Sending and Receiving with Halo Exchanges

From our examination of the illustrations for column-major and row-major languages, we conclude that we should split our two-dimensional grid by columns for Fortran and similar languages, and by rows for C++, Python, and others with that array orientation.

Let us assume for both cases that we have nr rows and nc columns in our grid. In a one-dimensional decomposition, we will split only one of those values among the processes. Call the local number of rows and columns nrl and ncl. When boundary (“ghost” or real) are added, each subdomain will contain nrl+2 and ncl+2 rows and columns. Our computed domains will extend from $1$ to nrl and 1 to ncl, with boundaries at $0$ and at $nrl+1$ and $ncl+1$. Two exchanges will require two Sendrecv invocations.

C++ and Python

For these languages $nrl = nr \div nprocs$ and $ncl=nc$. We will send the first computed row up to row $nrl+1$ of the process at $rank-1$ and the last computed row down to row $0$ of the process at $rank+1$.

C++ syntax:

MPI_Sendrecv(&w[1][1],nc, MPI_DOUBLE,up,tag,&w[nrl+1][1],
                      nc, MPI_DOUBLE,down,tag,MPI_COMM_WORLD,&status);

MPI_Sendrecv(&w[nrl][1],nc,MPI_DOUBLE,down,tag,&w[0][1],
                        nc,MPI_DOUBLE,up,tag,MPI_COMM_WORLD,&status);

Note that although the variable w alone would be a pointer, a specific element is not (it dereferences the memory location) and so must be passed to MPI by reference in C++.

Python syntax:

comm.Sendrecv([w[1,1:nc+1],MPI.DOUBLE], up, tag, [w[nr+1,1:nc+1],MPI.DOUBLE], down, tag )
comm.Sendrecv([w[nr,1:nc+1],MPI.DOUBLE], down, tag, [w[0,1:nc+1],MPI.DOUBLE], up, tag )

Fortran

For Fortran $nrl=nr$ and $ncl= nc \div nprocs$. We send the first computed column left to column $ncl+1$ of $rank+1$ and the last computed column right to column $0$ of $rank-1$.

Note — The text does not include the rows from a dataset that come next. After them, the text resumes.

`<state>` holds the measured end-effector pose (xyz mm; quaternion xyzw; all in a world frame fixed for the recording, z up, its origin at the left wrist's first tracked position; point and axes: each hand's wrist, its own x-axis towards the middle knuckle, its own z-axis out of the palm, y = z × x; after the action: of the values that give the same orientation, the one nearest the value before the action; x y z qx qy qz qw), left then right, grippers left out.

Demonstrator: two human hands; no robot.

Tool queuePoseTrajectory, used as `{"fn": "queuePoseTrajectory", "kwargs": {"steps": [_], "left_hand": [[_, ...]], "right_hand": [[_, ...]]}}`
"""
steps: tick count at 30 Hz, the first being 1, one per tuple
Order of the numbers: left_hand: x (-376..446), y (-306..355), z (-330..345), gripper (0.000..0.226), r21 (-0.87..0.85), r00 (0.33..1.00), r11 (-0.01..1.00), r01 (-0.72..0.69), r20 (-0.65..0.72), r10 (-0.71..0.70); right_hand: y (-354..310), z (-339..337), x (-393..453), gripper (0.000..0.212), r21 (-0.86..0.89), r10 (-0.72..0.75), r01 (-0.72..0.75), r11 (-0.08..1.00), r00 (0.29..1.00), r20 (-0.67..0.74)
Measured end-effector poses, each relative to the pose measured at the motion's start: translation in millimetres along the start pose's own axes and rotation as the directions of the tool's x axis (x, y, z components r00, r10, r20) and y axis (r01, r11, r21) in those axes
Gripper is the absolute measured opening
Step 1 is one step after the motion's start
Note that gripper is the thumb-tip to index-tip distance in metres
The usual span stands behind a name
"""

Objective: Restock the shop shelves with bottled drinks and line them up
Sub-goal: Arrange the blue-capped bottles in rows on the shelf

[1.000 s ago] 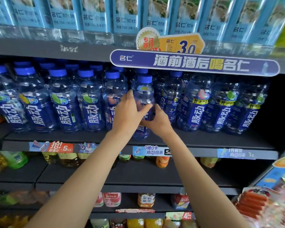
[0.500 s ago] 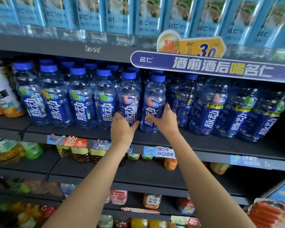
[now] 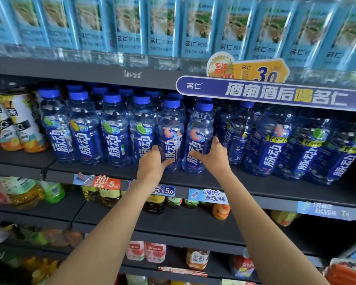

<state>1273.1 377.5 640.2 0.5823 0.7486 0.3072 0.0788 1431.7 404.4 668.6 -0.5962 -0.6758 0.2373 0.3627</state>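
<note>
Both forearms are bare right up to the frame's edge, no sleeves showing; the left hand [image 3: 152, 163] and right hand [image 3: 214, 157] wear no gloves, rings or watch.

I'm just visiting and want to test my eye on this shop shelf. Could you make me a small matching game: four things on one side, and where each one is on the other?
Things
1. left hand
2. right hand
3. orange price tag
4. purple banner

Places
A. on the shelf edge left of both arms
B. on the edge of the shelf above the blue bottles
C. on the peach-label bottle further right
D. on the peach-label bottle nearer the green-label ones

Pairs: 1-D, 2-C, 3-A, 4-B
</note>
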Motion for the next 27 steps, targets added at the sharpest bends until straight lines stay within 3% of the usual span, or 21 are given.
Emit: {"fn": "queuePoseTrajectory", "kwargs": {"steps": [5, 7, 10, 11, 19, 23, 25, 27], "left_hand": [[2.0, -3.7, -6.7, 0.038, 0.084, 0.998, 0.995, -0.055, 0.045, 0.052], [-4.0, -8.3, -10.7, 0.032, 0.099, 0.993, 0.991, -0.086, -0.069, 0.093], [-16.2, -20.6, -12.1, 0.027, -0.006, 0.927, 0.993, -0.115, -0.361, 0.105], [-17.0, -24.2, -11.5, 0.029, -0.018, 0.921, 0.995, -0.095, -0.381, 0.081], [-11.4, -31.5, -9.3, 0.041, -0.093, 0.963, 0.993, -0.066, -0.268, 0.039], [-22.3, -25.3, -11.1, 0.034, -0.107, 0.931, 0.991, -0.080, -0.363, 0.036], [-29.1, -15.9, -9.4, 0.029, -0.114, 0.914, 0.981, -0.158, -0.392, 0.102], [-34.1, -2.8, -2.5, 0.028, -0.091, 0.914, 0.958, -0.270, -0.336, 0.226]], "right_hand": [[-0.7, 0.6, -3.1, 0.064, 0.003, 0.003, -0.003, 1.000, 1.000, -0.013], [-1.1, 1.8, -4.1, 0.063, 0.004, 0.006, -0.006, 1.000, 1.000, -0.015], [-1.6, 1.3, -2.8, 0.066, -0.005, 0.009, -0.009, 1.000, 1.000, -0.012], [-2.3, 1.2, -2.6, 0.066, -0.010, 0.012, -0.012, 1.000, 1.000, -0.011], [-7.9, 8.9, -2.1, 0.069, 0.001, 0.024, -0.024, 1.000, 1.000, -0.015], [-0.4, -5.6, -2.3, 0.074, 0.073, 0.007, -0.011, 0.997, 0.998, 0.063], [7.3, -23.1, 0.5, 0.074, 0.159, 0.000, 0.016, 0.987, 0.995, -0.100], [16.9, -40.6, 8.9, 0.064, 0.123, 0.015, 0.035, 0.992, 0.922, -0.388]]}}
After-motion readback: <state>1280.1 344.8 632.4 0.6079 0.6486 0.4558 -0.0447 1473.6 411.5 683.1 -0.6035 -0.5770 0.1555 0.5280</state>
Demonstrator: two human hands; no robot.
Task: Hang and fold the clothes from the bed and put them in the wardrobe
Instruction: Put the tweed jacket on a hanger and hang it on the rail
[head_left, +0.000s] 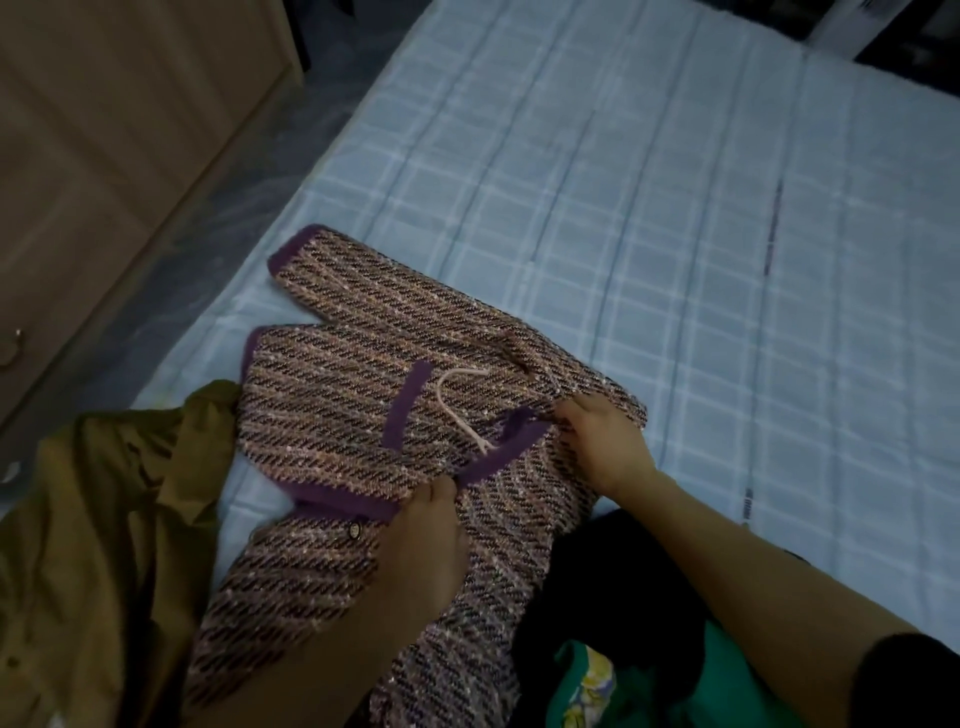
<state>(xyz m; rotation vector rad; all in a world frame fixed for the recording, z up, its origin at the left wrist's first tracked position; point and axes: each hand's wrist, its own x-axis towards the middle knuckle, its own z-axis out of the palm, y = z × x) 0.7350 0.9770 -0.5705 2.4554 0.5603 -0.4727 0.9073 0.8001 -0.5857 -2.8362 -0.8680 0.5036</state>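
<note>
Beside tweed jacket (374, 415), olive garment (104, 519), green garment (623, 675)

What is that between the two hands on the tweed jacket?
In the head view, between the left hand and right hand lies the tweed jacket's purple-trimmed neckline, with a pale hanger hook poking out just above it.

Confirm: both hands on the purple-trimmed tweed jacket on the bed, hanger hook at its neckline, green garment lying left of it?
Not quite. Head view: the garment left of the tweed jacket is olive-brown; the green one lies lower right. Left hand, right hand, hanger hook and bed are right.
</note>
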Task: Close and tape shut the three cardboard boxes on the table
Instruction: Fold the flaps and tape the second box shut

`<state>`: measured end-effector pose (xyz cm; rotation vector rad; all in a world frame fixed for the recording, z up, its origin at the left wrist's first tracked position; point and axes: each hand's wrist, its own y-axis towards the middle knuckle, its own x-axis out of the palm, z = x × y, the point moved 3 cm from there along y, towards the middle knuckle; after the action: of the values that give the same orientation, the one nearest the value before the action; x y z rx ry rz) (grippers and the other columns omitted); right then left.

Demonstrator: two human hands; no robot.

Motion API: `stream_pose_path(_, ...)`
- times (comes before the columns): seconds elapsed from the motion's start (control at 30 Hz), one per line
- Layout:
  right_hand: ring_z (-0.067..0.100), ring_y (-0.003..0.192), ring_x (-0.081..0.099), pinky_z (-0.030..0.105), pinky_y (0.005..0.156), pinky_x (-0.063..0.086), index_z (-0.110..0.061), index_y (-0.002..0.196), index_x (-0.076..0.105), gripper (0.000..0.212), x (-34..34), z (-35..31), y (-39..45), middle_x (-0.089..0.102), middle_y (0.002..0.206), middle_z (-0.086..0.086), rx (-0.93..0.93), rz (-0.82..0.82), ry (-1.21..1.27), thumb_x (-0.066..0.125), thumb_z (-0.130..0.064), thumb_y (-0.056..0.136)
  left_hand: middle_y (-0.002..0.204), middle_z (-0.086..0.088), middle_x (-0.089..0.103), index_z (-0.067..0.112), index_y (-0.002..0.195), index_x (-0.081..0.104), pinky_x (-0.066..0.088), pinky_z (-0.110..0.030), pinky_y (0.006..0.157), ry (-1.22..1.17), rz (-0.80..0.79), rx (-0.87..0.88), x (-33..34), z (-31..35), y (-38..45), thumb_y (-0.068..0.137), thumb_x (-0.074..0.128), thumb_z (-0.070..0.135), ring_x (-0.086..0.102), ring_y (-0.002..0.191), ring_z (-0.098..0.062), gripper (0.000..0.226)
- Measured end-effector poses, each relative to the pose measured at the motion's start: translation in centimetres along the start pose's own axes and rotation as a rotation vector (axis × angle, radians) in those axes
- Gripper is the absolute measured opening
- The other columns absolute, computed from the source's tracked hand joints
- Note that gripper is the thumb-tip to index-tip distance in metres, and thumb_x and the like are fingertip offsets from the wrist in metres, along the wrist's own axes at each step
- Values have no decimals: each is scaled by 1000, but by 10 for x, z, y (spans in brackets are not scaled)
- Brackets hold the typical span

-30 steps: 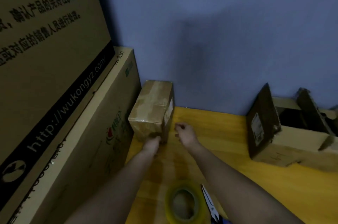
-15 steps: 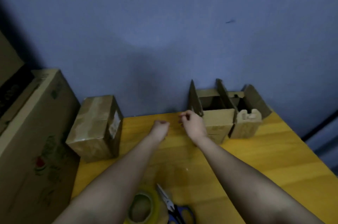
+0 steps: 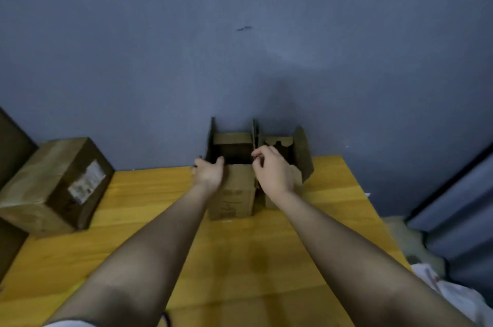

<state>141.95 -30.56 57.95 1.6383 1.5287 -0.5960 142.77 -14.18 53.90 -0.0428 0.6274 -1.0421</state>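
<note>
Two hands reach to an open box (image 3: 232,193) at the far edge of the table (image 3: 333,220). The left hand (image 3: 208,173) grips its left top edge with curled fingers; the right hand (image 3: 272,169) pinches its upright right flap. Just right of the right hand stands a second open box (image 3: 298,156). Well left of the left hand sits a taped box (image 3: 53,185).

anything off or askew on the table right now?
Mostly fine. The taped box at the left sits tilted, leaning against the big cartons rather than flat on the table. The two open boxes have their flaps standing up, as expected before closing. No spills or damage visible.
</note>
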Motion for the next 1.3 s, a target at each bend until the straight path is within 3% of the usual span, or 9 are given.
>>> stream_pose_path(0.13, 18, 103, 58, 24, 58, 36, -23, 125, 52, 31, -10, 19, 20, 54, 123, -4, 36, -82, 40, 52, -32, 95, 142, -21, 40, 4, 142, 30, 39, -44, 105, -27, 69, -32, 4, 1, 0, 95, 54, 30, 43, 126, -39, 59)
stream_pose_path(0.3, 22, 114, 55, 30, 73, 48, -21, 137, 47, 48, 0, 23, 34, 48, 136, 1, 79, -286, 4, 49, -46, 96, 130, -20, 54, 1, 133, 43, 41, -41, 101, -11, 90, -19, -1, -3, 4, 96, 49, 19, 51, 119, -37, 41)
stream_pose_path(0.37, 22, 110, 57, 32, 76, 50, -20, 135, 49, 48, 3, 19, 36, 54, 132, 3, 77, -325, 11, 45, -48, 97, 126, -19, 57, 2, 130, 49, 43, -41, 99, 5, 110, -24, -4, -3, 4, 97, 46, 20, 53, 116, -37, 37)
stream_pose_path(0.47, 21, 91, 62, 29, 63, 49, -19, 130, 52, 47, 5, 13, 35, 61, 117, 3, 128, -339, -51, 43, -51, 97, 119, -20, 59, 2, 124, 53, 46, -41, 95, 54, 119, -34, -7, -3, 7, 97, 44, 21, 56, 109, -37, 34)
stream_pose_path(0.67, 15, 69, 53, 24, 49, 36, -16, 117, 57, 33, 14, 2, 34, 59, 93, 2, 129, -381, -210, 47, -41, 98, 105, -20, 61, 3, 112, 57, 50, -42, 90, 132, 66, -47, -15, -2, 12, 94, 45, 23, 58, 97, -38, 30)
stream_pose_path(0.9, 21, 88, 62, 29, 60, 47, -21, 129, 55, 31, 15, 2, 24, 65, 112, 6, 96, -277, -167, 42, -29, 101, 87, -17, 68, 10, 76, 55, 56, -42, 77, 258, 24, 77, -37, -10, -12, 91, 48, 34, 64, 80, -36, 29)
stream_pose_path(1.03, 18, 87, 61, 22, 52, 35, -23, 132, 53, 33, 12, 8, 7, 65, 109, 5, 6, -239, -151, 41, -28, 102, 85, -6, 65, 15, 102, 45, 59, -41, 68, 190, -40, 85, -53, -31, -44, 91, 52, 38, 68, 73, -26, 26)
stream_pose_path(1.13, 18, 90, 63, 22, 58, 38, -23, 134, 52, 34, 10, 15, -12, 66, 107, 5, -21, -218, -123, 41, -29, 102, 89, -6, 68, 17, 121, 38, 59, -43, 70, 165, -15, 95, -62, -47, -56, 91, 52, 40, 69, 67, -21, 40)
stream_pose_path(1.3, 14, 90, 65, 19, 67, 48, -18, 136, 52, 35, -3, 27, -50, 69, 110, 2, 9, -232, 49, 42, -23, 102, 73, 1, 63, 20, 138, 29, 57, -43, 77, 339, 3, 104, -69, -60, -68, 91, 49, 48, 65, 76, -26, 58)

call MPI_SENDRECV(w(1:nr,1),nr,MPI_DOUBLE_PRECISION,left,tag, w(1:nr,ncl+1),nr,&
                               MPI_DOUBLE_PRECISION,right,tag,                 &
                                                  MPI_COMM_WORLD,mpi_stat,ierr)

call MPI_SENDRECV(w(1:nr,ncl),nr,MPI_DOUBLE_PRECISION,right,tag, w(1:nr,0),nr, &
                                 MPI_DOUBLE_PRECISION,left,tag,                &
                                                  MPI_COMM_WORLD,mpi_stat,ierr)

MPI_PROC_NULL

Rank $0$ has no neighbor to the top or left, and rank $nprocs$ has no neighbor to the bottom or right. We might think that we would have to write a complicated set of conditionals to handle these situations, but this is a common scenario and MPI provides a built-in solution: MPI_PROC_NULL.

The special value MPI_PROC_NULL can be used in place of a source or destination and results in a “no op,” i.e. the send or receive is not attempted and the function returns immediately.

Examples

These example codes set up and execute one halo exchange. First we find the neighbors for each rank (“up” and “down” or “left” and “right”) before doing any transfers. Boundary conditions are set, though in these examples they do not represent anything physical.

In order to verify our results, we print the beginning values of the local arrays for each rank. In order to keep the values organized, all non-root processes will send values to the root process, which will then print them. This is repeated after the exchange, so we can check that the exchanges are correct. This is not efficient and is not normally done in a production code, but it allows us to understand what happens. Remember that “real” boundary values are sent into halos (also called ghost zones).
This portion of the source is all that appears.